The way in which we work is fundamentally changing. Have you noticed?

Roles are changing, reporting lines are changing, technology is driving efficiencies; everywhere you look in business today things are changing. In this article Chris Baring-Gould explains the trend towards outsourcing C-Suite [Executive] functions and what that means to businesses and their future.

  1. Why do you think we’ve seen a rise in outsourced part-time resource solutions?

This is a great question.  The answer, I believe, is driven by society’s constant progress towards sophistication in the way we live and work.  The two key drivers are the increasing use of technology and the specialisation of labour.  Technological progress increases productivity, which in simple term means it replaces the mundane, repetitive work that we humans once performed.  As society and work become more sophisticated, we become specialised provider of skills.

As a result, we find businesses can now acquire specialised human skills for a particular time frame. Skills and specialised labour then, become resources in a “just-in-time” economy that operates continuously, hence giving rise to the trend of outsourcing what is “not core to a business”.  The trend in accounting now is towards “continuous accounting”, not a fast end-of-month close in 1 day, but a financial close every day, so that a business can access its financials in real time and instantaneously.

  1. If a business is interested in offering a part-time resource solution what is the best way to work out the pricing?

There is no such thing as a “right price”, as price settles on the demand and supply of a product or service.  However, there are some common-sense guidelines.  Businesses are also prepared to pay a premium for on-demand quality services.  When you combine an on-demand service with something that is of value to your clients, i.e. your point of difference to others, you can price your service at a premium to market.

  1. What is your advice about managing conflicts of interest between clients, for example, working for 2 clients who are competing with one other?

Be upfront and honest with both your clients and tell them that you cannot advise them in certain areas where conflicts of interest arise.   You may even have to consider declining an engagement with one client in order to protect your integrity and avoid all doubt of conflicts of interest.

  1. What are the benefits to businesses of having access to an external business resource, for example, a CFO?

SMEs, in general, cannot afford full-time CFOs until they become large enough and have the activity and complexity to need one. Our experience at the CFO Centre is that SMEs up to $50 million in revenue turnover do not need a full-time CFO.   A part-time CFO makes financial and business sense to SMEs, as they are getting the experience and skills of a finance executive for a fraction of a full-time CFO.  All SMEs have growth ambitions, and at some stage of their journey, business owners want to exit their businesses at valuations that are many multiples of their investments.  Part-time CFOs can help business owners plan and achieve their business and wealth creation ambitions during this time, provided there is sufficient time to implement these plans.

  1. Can a business outgrow their need for an external resource, for example, a CFO?

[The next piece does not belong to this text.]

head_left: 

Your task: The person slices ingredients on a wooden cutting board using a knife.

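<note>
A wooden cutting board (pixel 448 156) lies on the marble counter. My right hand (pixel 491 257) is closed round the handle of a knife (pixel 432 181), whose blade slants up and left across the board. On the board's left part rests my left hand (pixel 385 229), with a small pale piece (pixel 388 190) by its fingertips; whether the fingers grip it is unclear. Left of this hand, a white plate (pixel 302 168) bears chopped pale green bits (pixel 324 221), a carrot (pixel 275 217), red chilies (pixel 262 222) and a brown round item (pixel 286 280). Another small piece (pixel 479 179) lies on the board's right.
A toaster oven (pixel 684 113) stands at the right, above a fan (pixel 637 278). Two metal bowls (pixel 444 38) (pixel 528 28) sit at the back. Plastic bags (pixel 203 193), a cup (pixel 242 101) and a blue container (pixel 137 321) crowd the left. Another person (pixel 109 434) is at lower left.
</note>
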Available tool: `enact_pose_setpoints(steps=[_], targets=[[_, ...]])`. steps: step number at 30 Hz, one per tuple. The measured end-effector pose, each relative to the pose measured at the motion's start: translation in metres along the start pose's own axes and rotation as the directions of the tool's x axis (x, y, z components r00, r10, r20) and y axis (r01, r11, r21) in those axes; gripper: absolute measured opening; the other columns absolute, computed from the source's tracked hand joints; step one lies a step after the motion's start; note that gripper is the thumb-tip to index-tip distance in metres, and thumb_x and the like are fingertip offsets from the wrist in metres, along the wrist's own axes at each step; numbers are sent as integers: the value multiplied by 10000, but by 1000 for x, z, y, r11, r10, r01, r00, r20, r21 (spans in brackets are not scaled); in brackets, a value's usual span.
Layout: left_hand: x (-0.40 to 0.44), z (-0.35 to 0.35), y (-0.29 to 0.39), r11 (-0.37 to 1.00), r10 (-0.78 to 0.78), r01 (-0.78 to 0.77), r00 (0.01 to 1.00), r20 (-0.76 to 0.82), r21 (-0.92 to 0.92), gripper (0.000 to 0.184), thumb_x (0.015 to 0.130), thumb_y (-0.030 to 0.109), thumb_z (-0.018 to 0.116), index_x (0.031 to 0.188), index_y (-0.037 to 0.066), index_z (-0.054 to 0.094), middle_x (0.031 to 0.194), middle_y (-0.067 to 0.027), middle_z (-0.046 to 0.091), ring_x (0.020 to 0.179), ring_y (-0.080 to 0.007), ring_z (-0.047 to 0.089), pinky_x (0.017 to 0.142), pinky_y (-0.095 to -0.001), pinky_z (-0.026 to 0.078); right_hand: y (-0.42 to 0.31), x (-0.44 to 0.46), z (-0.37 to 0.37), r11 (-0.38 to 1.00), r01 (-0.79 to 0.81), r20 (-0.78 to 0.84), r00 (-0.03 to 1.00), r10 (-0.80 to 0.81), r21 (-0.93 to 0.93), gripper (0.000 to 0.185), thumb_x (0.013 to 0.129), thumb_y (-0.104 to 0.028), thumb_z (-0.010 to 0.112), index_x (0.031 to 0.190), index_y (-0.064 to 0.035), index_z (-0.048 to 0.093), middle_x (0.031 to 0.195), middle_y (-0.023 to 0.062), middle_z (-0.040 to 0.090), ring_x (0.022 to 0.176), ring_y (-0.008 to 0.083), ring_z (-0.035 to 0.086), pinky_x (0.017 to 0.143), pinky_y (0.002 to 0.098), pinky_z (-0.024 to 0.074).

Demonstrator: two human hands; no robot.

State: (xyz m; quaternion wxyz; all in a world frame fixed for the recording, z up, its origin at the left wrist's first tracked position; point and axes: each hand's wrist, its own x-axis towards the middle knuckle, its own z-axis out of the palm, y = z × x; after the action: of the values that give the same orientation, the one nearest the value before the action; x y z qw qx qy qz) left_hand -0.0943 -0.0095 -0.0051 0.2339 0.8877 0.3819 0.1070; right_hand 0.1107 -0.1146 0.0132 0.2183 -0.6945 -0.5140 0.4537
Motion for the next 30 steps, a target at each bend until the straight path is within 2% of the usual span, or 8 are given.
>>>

Yes, it can.  When a business becomes large and complex and requires an executive to exercise a finance leadership role regularly, this is when you know you’ll need a full-time CFO.

  1. What other functions are suitable for a business to outsource?

In professional services, just about anything, from HR, IT, marketing, legal, and yes, even C-suite executives.  The professional outsourcing trend in America is moving towards the 60% of the C-suite workforce.  Work then becomes portfolio and project-based, that is, you service many clients as a portfolio rather than work for one employer.  This gives the business the flexibility to expand and contract its workforce in line with market conditions.

  1. We’ve seen some fundamental changes recently so what’s next? 

This is a hot topic that is currently unfolding.  I believe as professional services providers, we’ll need to become more flexible and sensitive to fulfilling the needs of our clients.   I also believe we’ll need to collaborate with other outsourced professions working on the same client project, which can be challenging for project leaders!  Working from home, or really anywhere, will become the norm.

I believe business will evolve to a “hub” and spoke model – core business at the hub, and spokes for non-core support infrastructure.   Think about your smartphone. If you have an Apple or Samsung, the apps on your phone are created by independent app providers to both Apple and Samsung.  This is specialisation at its best.  Apple and Samsung provide the technological platform (their core business) for the apps to work on their phones.  They don’t have to own the apps or the app providers.

  1. What is your advice to a business that is considering looking at an outsourced solution for their needs? What do they need to look for?

Be clear about what your needs are, and what your “pain points are”.  I have experienced many occasions where business owners struggle to articulate their problems, which is not surprising as they are very close to their day-to-day operations.  As a part-time CFO learning about their business, I learn to be a good listener first, before diagnosing their financial or business problems.  I use a diagnostic framework to help me do this so that when a potential client is describing problems, I have a mental picture of what the issues are and where they reside.  Then, we can have a conversation about how to solve the problems, which is often what the clients want to hear!